Por cierto, esta carta, –me da corte decirlo, pero es la verdad-, ha resultado ganadora en el programa EsAmor, de EsRadio. La podéis oír aquí. Me ha tocado un viaje de fin de semana, pero aún estoy esperando que me llamen para ver a dónde, cuándo, y si puedo regalárselo a alguno de esos matrimonios amigos, cosa que me encantaría. Ahí va:
«Yo apenas pensaba en otra cosa. Más bien, sólo pensaba en él. En mi vida, todo había perdido su dirección propia, y la gravedad tenía una sola dirección cuya velocidad se multiplicaba en cada latido de mi acelerado corazón. Me pasaba lo que a mamá cada vez que íbamos de compras: ya se tratara de comida, ropa, calzado o detergente, todo lo refería a mí. Que si tal cosa me gustaba, que qué lástima no hubiera una talla menor, que si las manchas de hierba de mis remendados pantalones se esfumarían con tal producto… Nunca pensaba en ella. Y así sigue. Es madre, y yo creo que algo de eso he heredado.
Cuando lo veo, tan pequeño, tan sonriente, tan para-comérselo, se me olvida todo lo demás. Me encanta dormirlo en mi pecho, darle el bibe, cambiarle los pañales. Al principio no acertaba, pero el amor hace aprender todo. De hecho, el amor hace sobrehumanos a los más miserables mortales. Cuando mi esposa me susurró entre besos aquella frase antológica de “¡Estoy embarazada!”, las lágrimas de alegría no me dejaban ver el torrente de hormonas que le bombardeaban no sólo a ella, sino a mí. Me he vuelto súper sensible, y me encanta. Yo, macho candidato a anuncio de colonia para hombres, huelo a esa infantil mezcla de talco y Nenuco que no para de recordarme quién soy.

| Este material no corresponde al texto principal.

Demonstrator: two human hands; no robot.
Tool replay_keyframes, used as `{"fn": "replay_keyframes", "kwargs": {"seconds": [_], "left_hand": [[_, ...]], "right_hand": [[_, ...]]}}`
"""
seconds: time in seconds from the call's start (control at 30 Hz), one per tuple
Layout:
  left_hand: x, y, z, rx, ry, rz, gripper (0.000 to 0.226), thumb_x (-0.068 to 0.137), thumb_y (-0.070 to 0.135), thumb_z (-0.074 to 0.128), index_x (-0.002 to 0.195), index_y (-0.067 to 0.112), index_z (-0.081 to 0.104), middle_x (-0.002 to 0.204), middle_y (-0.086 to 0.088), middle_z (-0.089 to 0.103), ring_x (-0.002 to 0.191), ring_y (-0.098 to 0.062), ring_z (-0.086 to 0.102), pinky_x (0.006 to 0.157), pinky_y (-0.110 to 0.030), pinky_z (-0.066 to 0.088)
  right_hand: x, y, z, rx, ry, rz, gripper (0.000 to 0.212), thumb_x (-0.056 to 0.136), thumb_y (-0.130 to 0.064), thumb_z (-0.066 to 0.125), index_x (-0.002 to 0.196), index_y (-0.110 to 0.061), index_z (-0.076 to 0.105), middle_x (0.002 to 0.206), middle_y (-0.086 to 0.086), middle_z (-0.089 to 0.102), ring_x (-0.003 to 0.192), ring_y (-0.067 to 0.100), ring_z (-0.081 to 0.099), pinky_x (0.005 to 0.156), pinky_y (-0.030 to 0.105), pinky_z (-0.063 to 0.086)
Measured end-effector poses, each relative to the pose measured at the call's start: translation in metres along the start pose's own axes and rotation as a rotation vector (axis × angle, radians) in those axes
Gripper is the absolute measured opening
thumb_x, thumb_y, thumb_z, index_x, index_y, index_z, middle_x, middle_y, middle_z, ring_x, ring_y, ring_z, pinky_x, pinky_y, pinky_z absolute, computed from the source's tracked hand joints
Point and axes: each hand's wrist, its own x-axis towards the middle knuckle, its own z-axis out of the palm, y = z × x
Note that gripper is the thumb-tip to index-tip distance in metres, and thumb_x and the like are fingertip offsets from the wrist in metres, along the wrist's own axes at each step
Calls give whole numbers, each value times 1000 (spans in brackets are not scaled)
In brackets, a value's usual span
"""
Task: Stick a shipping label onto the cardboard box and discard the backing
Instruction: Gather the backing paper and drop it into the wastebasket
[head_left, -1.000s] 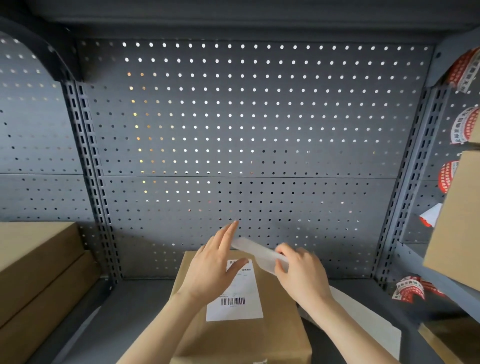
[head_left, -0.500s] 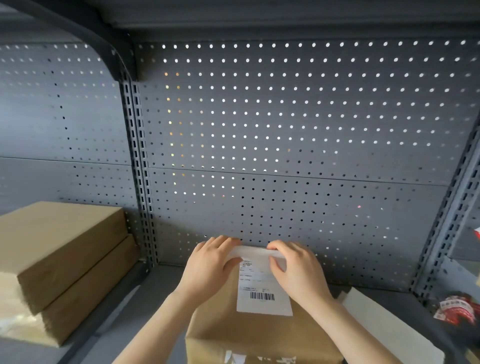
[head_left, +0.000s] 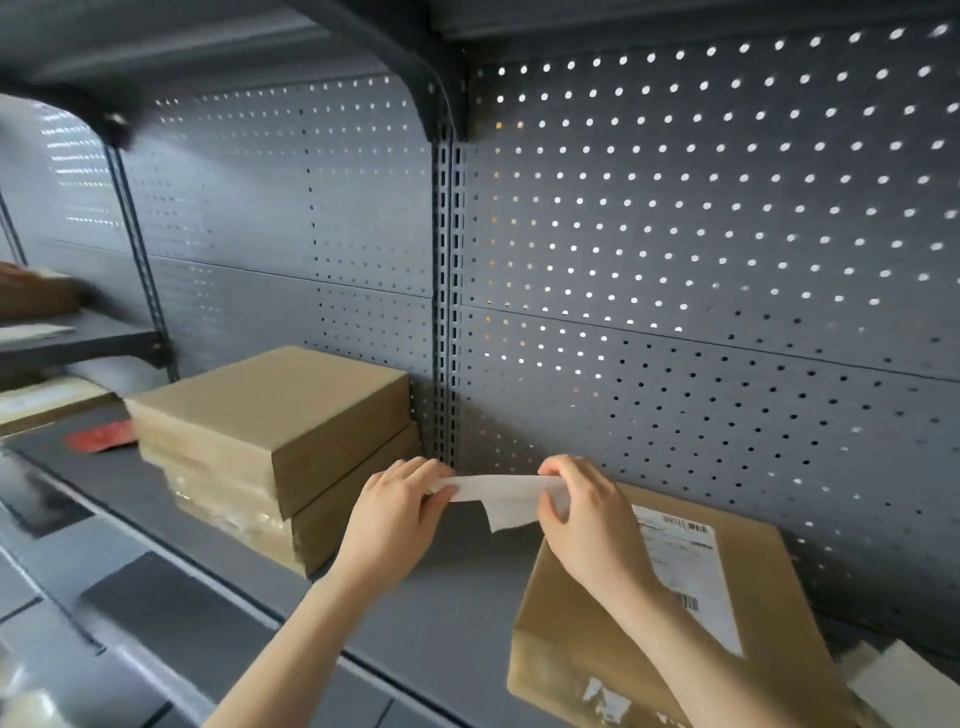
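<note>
Head view: left hand (head_left: 392, 519) and right hand (head_left: 587, 519) pinch backing (head_left: 498, 493)

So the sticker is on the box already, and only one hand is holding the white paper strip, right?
Not quite. The head view shows both hands holding the white paper strip: the left hand pinches one end and the right hand the other. The sticker is indeed already on the box.

label (head_left: 691, 577) on box (head_left: 613, 644): barcodes and lines of print visible, too blurred to read. no other legible text.
</note>
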Motion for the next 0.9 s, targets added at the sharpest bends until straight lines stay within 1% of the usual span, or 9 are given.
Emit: {"fn": "replay_keyframes", "kwargs": {"seconds": [0.13,0.23,0.33,0.4,0.47,0.53,0.67,0.77,0.9], "left_hand": [[-25,-25,-34,11,58,-118,34,88,41,38,96,20,64,93,6,67,86,-22,60,76,-39,49],[-48,-47,-58,40,105,-197,12,93,25,53,96,21,64,93,6,67,82,-22,61,73,-39,49],[-70,-63,-81,97,152,-266,9,91,20,58,97,20,66,94,5,69,82,-22,64,78,-40,51],[-84,-70,-94,121,182,-314,10,90,19,61,97,18,68,95,3,70,80,-22,64,77,-40,51],[-100,-77,-106,133,206,-369,11,88,17,62,97,16,68,95,1,69,76,-21,63,75,-39,52],[-116,-85,-116,158,226,-410,11,87,16,64,98,16,67,95,1,68,79,-21,62,75,-39,52],[-147,-97,-132,203,264,-498,12,87,16,65,99,15,65,95,-1,69,83,-25,64,78,-43,53],[-172,-102,-139,222,293,-571,14,87,18,64,101,15,65,99,-2,70,86,-23,65,81,-42,53],[-205,-107,-139,211,313,-694,16,87,17,64,103,13,66,102,-4,69,84,-20,62,80,-34,51]], "right_hand": [[10,-42,28,98,-20,-92,14,81,-8,66,92,-14,61,92,1,67,84,19,63,68,18,42],[11,-74,46,201,-63,-142,13,82,-7,66,93,-13,61,92,1,65,84,18,61,67,17,47],[8,-103,65,287,-101,-195,12,85,-8,64,94,-15,60,93,-1,63,85,14,60,68,27,58],[6,-120,76,343,-117,-236,12,86,-7,61,95,-14,59,92,0,61,84,16,60,70,33,57],[2,-138,86,393,-133,-265,16,85,-5,62,99,-12,60,95,1,62,87,18,61,74,34,56],[-2,-156,95,447,-149,-293,20,83,-3,63,102,-10,60,97,3,62,89,19,62,77,35,57],[-15,-185,109,546,-201,-341,18,84,-6,63,101,-11,60,97,1,60,87,15,60,77,31,56],[-27,-202,123,612,-281,-345,17,86,-9,64,102,-13,59,99,-2,57,90,13,59,79,28,58],[-47,-217,144,684,-412,-330,19,86,-13,66,102,-15,57,102,-4,55,93,14,58,79,24,59]]}}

Mi niño no conoce mis noches. He aprendido a dormir entre toma y pañal, y ya no sé soñar si no es en los tres. Siento que ya no tengo vida anterior. No me importa. Me encanta mi vida de ahora. Tan débil como era para tantas cosas, mi niño es la medicina que me hacía tanta falta para remediar tanta flojera. Yo, que desde mis diecisiete no pasaba una noche en vela sin sentirme apabullado, apenas duermo muchas noches. Tan pulcro en mi horario, me doy cuenta de que el amor conlleva salir de las propias casillas y rehacer los planes a cada segundo. Así en tantas cosas… Y sin embargo, tan feliz…

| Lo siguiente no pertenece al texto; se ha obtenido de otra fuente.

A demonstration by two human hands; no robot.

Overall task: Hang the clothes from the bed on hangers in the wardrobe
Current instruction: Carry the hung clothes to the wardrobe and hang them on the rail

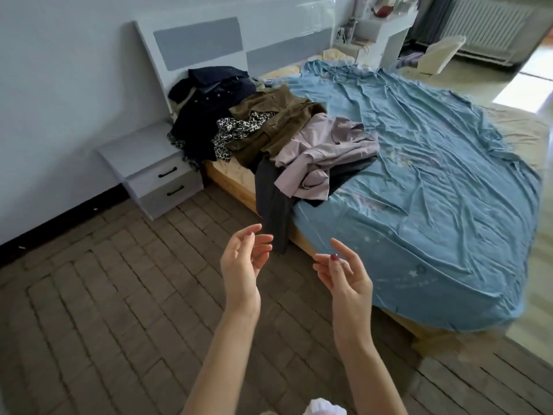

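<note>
While both hands, left hand (242, 259) and right hand (344, 274), are hovering loosely spread and holding nothing, the clothes (299, 145) are lying ahead on the bed (419, 181); soft, light, floppy, likely best gripped at the shoulders.

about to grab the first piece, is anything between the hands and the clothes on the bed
Nothing visible does. Both the left hand and right hand are empty and raised over bare brick floor. The nearest garment, the dark grey one hanging off the bed's edge, lies just beyond the fingertips, with the lilac garment above it.
</note>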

A veces tengo miedo, o más bien, creo que lo tengo. Pienso en el futuro de mi hijo. El mundo anda tan acelerado, que temo quedarme estancado y de padre pasar a bisabuelo en diez años, desenganchado del devenir. Pero me aferro a la certeza de que ningún acontecimiento, ningún descubrimiento, ningún nuevo pecado o virtud podrán jamás quitarme el ser padre, y serlo por toda la eternidad.
Cuando lo miro embobado y pienso: “¡Es mi hijo!”, me siento totalmente desbordado de responsabilidad, y como humillado. Es totalmente desproporcionado: ¿Cómo hemos podido hacer algo tan grande? No quiero pensarlo, porque me siento como lanzado al vacío. Aunque realmente es así: un salto en confianza. Un vivir en esperanza. Mi niño me da tanta fuerza que no creo que haya dificultad alguna que se me presente de la que no pueda salir victorioso. Creo que por darle lo mejor sería capaz de todo. No hay toro bravo que me haga frente. Y si muriera en la batalla, moriré luchando, nunca dormido.
Gracias, mi niño, por haber tomado posesión de mi vida. Gracias, Cari, por hacerme sentir tan útil pese a mi poca sangre. Cuando me enamoré de ti, pensé que nunca habría nada que hiciera sombra a nuestro amor. Y así ha sido. Este niño tiene tus ojos, tu sangre y vida. Y sin embargo es también mío. Tanto amor no hace sino fundir a fuego nuestros tres corazones. No es que no quepa más amor en mi corazón, es que mi corazón se hecho inmenso, infinito. Y es todo y por siempre tuyo; todo y por siempre suyo».